I’m very inspired by visual arts and reading. I’m a big art history nerd, so I could go on for hours on the subject of my influences, but to pin down a manageable number, my most aesthetically influential art schools would probably be symbolism and baroque, and also religious art and brutalist architecture. Contemporary artists I find particularly influential to me are Yoshitaka Amano, Takato Yamamoto, and João Ruas. Looking at work I like and find congruous to my own aesthetics really inspires me, but looking at things that are completely different from what I do also helps. I try to keep my influences wide so that I can have new ideas and not the same self-parodying thing over and over again (I have various levels of success on this end). More even than art, I am greatly inspired by reading. I’m not really a fiction reader, most of what I like falls into the academic: art history, visual perception, philosophy, sociology, religion, and history are my favourite subjects.

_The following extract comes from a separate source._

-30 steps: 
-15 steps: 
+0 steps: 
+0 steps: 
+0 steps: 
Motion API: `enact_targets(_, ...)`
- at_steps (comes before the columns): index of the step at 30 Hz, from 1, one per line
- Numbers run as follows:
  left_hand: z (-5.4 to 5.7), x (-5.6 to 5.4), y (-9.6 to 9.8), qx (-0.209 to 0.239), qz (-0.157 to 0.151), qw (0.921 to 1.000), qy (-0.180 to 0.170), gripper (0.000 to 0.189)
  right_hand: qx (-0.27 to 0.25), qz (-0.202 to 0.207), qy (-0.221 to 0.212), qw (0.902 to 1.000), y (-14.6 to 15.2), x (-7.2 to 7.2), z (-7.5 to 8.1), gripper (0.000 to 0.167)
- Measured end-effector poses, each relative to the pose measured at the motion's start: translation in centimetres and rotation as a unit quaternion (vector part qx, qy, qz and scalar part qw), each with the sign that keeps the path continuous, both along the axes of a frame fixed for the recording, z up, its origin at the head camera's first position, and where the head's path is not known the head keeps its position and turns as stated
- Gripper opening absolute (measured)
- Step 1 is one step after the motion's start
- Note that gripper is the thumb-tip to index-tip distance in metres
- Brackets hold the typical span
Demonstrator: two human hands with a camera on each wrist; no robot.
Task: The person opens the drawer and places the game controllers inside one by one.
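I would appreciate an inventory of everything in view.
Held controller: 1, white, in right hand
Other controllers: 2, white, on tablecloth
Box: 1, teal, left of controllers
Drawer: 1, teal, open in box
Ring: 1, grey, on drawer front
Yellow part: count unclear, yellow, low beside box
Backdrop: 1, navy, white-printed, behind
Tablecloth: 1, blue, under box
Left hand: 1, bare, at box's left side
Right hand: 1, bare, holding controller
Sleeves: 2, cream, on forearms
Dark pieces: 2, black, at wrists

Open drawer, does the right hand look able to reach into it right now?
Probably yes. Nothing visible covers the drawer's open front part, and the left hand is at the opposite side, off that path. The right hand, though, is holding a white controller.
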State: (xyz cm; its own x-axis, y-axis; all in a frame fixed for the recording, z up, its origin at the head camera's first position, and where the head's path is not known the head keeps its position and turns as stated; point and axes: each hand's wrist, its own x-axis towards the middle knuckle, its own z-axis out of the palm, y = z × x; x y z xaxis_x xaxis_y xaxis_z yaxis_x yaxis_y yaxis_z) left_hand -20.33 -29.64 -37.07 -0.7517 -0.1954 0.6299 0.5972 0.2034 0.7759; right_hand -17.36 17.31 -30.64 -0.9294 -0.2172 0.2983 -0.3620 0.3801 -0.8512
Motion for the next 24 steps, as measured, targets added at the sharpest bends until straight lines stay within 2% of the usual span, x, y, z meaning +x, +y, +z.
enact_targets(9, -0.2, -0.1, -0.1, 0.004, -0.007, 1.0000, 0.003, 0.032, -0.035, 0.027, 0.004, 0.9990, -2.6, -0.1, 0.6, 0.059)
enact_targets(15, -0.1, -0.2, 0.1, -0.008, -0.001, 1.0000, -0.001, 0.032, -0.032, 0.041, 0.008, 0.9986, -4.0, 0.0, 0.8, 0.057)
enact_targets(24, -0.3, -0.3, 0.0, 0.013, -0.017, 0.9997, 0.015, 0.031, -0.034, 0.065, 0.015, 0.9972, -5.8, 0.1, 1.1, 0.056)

I like learning about the things that build people’s worldview, how they changed over time, the mysticism of the world and it’s natural phenomena, the subjectivity of human perception ... I get most of my ideas while thinking about those things.
Your style is mostly focused on pencil work and traditional art. Do you use sketchbooks? How is your approach to them?
I do! Although I used to more when I actually left the house. I’m not very organized with sketchbooking, I also have the “pretty” sketchbook where I put more organized finished things, and the “ugly” sketchbooks where I dump everything else. I think having a block of cheap paper that you don’t feel bad about ruining helps a lot, and those are the ones I use 90% of the time. There’s this mystique of the impressive sketchbook full of polished work but I’m pretty sure 90% of the artists that have those actually have, like me, a secret ugly sketchbook where they throw the crappy sketches and unfinished ideas. The other 10% are geniuses and virtuosos and whatnot. I’m not one of those so I just doodle on crappy paper with abandon, and if something good comes out I save it to turn it into a polished illustration later.
What's the piece you're most proud of, and why?
This one on the left, it was for my thesis, and accompanied a poem. I finished it in under three days as if I were possessed by something (I have never managed to work that fast before or since). I really like the imagery that I created, the shadows, the textural density, and the expression on the character. I think I really managed to convey the emotion I wanted through it, and it came really close to what I initially had in my mind when conceptualizing the piece.
You're currently working on a project of illustrating Brazilian poets. Can you tell us more about it? What are your dreams with art? If you could choose anything, what would you like to work with in the future?
It’s actually my graphic design thesis that is taking a LOT of time to come out. I’m illustrating poems by Brazilian poet Augusto dos Anjos. He’s my favourite Brazilian poet, and he’s also from my state so I get to honor local culture too. His work is dense with darkness and metaphors, and themes about death and decay, so I think it suits my style very well. My dreams with art are just to keep improving! After I graduate I want to do a masters degree in illustration, so I can become a college professor. I know what it feels like to be lost in your early adulthood, and I want to help future young artists in their artistic journey through these tough times. I have a nurturing personality, and both my parents are college professors too, so I think being in this career makes sense for me. Being a professor and focusing on personal work would suit me just fine, but I would love to illustrate more books in the future. Maybe a cover for a big magazine, or a special edition print of one of the Folio Society’s books. I will try to keep my mind open to possibilities, and lead my life one day at a time.